◆ **What to work on**
Here is a block of records. Copy every line in it that includes "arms".

Records from a data collection:

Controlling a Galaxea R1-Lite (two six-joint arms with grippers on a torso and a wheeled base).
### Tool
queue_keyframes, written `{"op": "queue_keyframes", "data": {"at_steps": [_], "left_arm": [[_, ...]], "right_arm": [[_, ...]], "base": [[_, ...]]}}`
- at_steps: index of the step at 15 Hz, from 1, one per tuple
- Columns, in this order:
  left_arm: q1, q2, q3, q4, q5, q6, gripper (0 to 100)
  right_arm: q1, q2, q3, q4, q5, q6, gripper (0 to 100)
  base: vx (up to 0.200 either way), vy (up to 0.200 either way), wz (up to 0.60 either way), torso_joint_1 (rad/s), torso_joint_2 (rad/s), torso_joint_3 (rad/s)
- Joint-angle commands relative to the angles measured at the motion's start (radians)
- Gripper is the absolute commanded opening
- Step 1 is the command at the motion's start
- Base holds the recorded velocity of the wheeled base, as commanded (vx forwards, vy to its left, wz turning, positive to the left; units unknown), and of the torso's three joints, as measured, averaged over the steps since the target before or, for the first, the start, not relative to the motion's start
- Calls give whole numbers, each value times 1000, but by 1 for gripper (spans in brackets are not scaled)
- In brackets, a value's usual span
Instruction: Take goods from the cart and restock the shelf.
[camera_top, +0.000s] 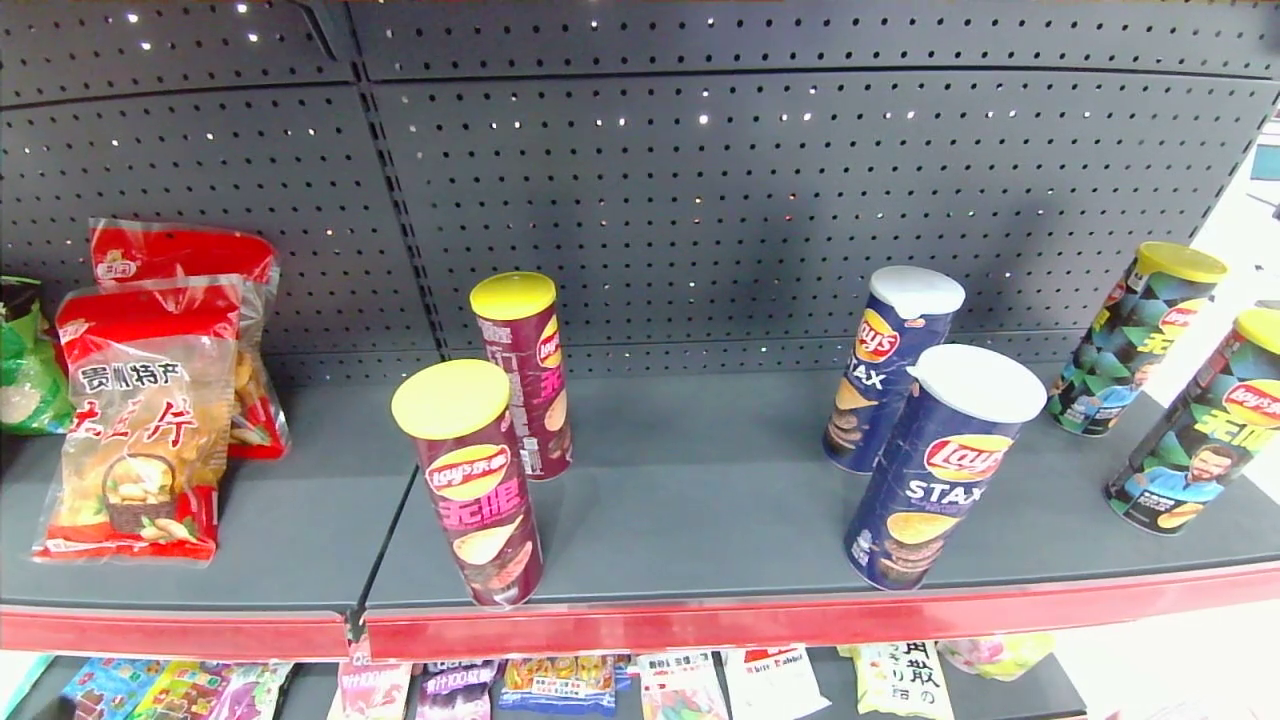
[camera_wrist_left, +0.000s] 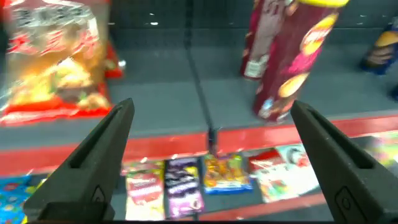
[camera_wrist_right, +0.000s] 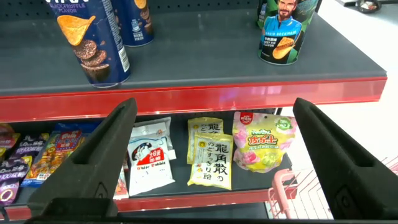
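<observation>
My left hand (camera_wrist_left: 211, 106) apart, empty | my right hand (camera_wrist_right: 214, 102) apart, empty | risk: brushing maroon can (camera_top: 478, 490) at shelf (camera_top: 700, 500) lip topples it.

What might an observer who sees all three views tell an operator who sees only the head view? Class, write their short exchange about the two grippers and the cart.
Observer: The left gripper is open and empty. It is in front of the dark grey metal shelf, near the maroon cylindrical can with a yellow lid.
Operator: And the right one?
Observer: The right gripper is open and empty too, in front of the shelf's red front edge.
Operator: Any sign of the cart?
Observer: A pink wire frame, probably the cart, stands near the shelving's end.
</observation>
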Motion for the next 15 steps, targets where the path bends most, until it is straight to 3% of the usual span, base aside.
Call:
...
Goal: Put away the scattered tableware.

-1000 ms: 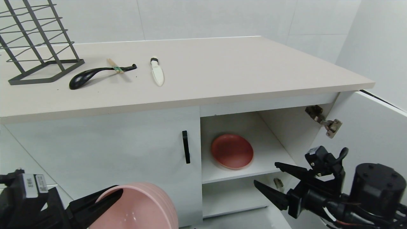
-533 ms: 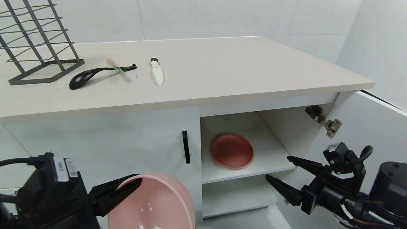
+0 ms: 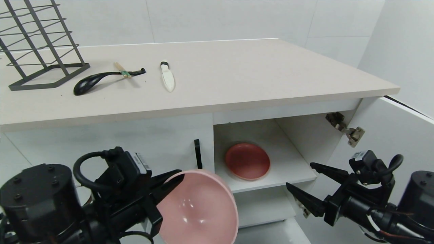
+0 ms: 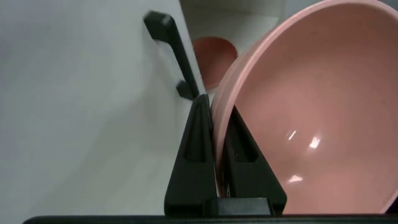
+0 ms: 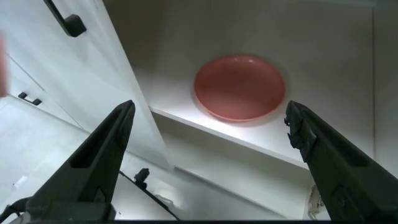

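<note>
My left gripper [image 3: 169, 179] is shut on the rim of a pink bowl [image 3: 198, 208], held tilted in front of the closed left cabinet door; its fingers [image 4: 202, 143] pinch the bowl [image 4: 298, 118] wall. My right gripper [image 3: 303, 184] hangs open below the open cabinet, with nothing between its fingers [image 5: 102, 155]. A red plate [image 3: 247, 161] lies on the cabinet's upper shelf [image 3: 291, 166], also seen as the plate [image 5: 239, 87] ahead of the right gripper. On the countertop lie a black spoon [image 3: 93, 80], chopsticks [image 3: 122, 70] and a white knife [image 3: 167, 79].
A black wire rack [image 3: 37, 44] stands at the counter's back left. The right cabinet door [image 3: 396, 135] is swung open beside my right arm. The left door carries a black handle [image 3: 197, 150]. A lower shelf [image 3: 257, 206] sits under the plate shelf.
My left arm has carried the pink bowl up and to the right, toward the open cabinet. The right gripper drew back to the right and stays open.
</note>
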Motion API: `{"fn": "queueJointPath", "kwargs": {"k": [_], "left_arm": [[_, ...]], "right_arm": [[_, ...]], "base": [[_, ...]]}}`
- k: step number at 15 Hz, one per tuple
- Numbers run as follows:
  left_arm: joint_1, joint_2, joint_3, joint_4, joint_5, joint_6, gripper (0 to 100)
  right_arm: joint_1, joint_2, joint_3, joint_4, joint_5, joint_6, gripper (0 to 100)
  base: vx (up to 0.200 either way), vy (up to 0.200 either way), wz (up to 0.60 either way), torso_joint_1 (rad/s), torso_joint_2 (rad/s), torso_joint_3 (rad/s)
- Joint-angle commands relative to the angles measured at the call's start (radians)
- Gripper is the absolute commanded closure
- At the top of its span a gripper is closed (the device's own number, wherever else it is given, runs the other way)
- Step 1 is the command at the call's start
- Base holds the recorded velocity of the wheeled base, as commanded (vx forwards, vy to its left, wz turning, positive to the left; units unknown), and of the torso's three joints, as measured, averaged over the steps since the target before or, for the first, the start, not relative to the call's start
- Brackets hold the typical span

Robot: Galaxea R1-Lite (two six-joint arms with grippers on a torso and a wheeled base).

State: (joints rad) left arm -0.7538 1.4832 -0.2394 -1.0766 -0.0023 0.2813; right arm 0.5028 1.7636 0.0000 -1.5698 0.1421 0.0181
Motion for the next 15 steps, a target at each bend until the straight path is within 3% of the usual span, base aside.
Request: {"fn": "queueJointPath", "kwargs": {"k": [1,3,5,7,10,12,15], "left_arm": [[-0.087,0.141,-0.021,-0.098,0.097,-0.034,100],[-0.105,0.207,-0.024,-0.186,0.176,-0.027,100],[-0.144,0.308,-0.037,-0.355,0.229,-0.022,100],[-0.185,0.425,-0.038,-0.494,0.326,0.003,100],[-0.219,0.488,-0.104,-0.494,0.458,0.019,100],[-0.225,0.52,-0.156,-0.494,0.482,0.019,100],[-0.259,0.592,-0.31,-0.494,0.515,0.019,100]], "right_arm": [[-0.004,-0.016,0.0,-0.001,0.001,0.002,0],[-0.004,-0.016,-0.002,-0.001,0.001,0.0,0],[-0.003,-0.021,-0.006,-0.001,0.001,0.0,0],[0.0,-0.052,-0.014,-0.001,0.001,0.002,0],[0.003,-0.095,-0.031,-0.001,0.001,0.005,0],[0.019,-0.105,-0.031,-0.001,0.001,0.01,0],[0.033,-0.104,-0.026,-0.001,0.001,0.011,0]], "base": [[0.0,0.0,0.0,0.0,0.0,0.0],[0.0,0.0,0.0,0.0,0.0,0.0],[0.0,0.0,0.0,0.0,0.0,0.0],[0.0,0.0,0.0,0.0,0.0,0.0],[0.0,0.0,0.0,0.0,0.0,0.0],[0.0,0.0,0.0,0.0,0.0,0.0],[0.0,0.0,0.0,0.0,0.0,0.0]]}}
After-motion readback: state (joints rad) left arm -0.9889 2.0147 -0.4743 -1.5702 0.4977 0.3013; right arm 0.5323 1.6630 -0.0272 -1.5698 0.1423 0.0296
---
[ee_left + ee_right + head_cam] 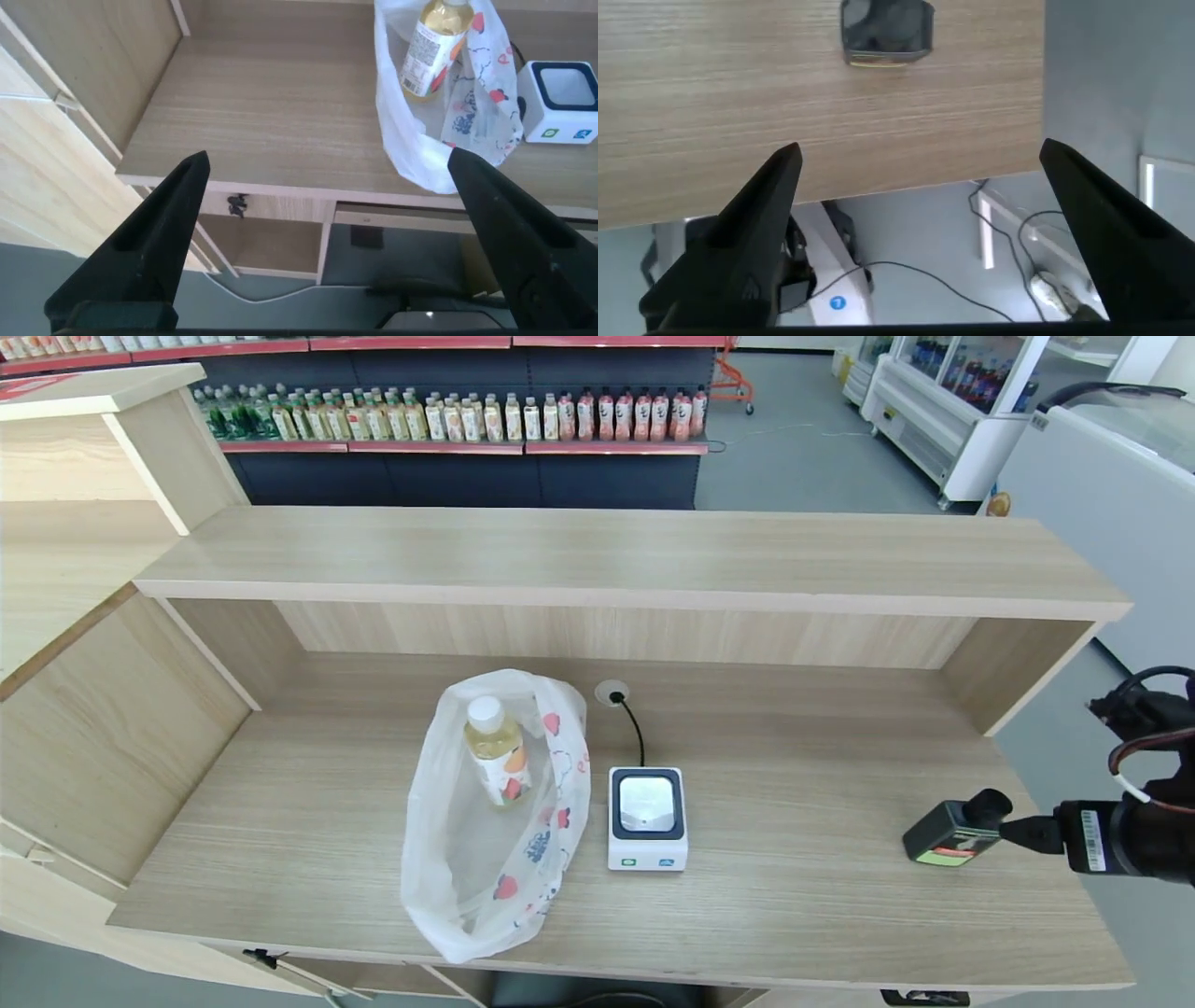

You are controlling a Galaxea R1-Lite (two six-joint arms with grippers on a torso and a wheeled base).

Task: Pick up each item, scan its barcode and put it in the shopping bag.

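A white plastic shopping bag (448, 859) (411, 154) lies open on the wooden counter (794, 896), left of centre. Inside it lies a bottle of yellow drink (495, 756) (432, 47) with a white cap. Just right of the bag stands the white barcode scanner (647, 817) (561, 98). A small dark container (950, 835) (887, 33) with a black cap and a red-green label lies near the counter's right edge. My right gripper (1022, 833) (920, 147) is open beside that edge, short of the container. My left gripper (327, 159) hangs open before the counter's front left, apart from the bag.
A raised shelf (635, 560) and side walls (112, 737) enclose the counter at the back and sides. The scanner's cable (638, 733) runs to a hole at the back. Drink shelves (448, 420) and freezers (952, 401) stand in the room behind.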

◆ **Answer space**
Controlling a Galaxea R1-Lite (two six-joint arms with grippers on a torso and a wheeled base).
Robot: Galaxea R1-Lite (two six-joint arms with grippers on a torso and a wheeled base).
You are controlling a Galaxea R1-Lite (two six-joint arms with grippers on a torso and a wheeled base).

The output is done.